Nell’Orestea, Eschilo racconta che Agamennone, per ottenere il favore degli dei prima di partire per la guerra, decise di sacrificare sua figlia, Ifigenia. Nonostante Ifigenia sia stata salvata in extremis da Artemide, che le ha assegnato il ruolo di sacerdotessa in uno dei suoi templi, l’intenzione del sacrificio rimane.

Infatti, secoli fa in culture come l’Antico Egitto non era raro sacrificare servi e funzionari da seppellire con il faraone recentemente scomparso, in modo che potessero servirlo nell’aldilà. Queste pratiche sono ripugnanti per noi oggi, ma l’idea del sacrificio alla base è sopravvissuta come valore fondamentale in molte società moderne. L’unica cosa che è cambiata è che è mal visto sacrificare gli altri, quindi sta a noi sacrificarci per gli altri.

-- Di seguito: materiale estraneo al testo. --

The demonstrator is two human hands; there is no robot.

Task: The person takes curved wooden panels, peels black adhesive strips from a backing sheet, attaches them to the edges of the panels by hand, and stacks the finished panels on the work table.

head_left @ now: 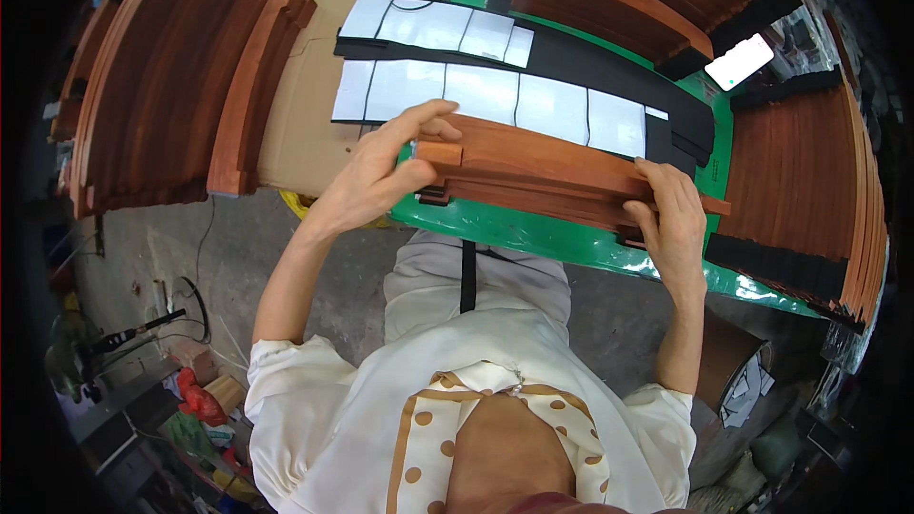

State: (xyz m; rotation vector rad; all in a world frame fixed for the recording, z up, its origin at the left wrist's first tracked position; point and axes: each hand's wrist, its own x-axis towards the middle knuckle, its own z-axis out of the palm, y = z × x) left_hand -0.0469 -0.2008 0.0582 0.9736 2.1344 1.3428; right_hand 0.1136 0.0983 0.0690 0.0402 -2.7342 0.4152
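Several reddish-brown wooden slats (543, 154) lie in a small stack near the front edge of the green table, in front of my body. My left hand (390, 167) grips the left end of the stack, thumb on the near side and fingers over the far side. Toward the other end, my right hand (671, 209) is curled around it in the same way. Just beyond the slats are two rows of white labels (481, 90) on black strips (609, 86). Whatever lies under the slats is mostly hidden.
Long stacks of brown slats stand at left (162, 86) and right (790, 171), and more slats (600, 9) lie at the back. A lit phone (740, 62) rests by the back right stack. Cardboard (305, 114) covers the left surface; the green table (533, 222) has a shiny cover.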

La trappola del sacrificio: consacrare noi stessi senza mettere in discussione nulla

La parola sacrificio deriva dal latino, dall’unione di sacer e facio; vale a dire: “rendere sacro” qualcosa onorandolo e venerandolo. Il problema è che una volta che qualcosa diventa sacro, smettiamo di metterlo in discussione. Non mettendolo in discussione, diventa una sorta di regola implicita o tabù.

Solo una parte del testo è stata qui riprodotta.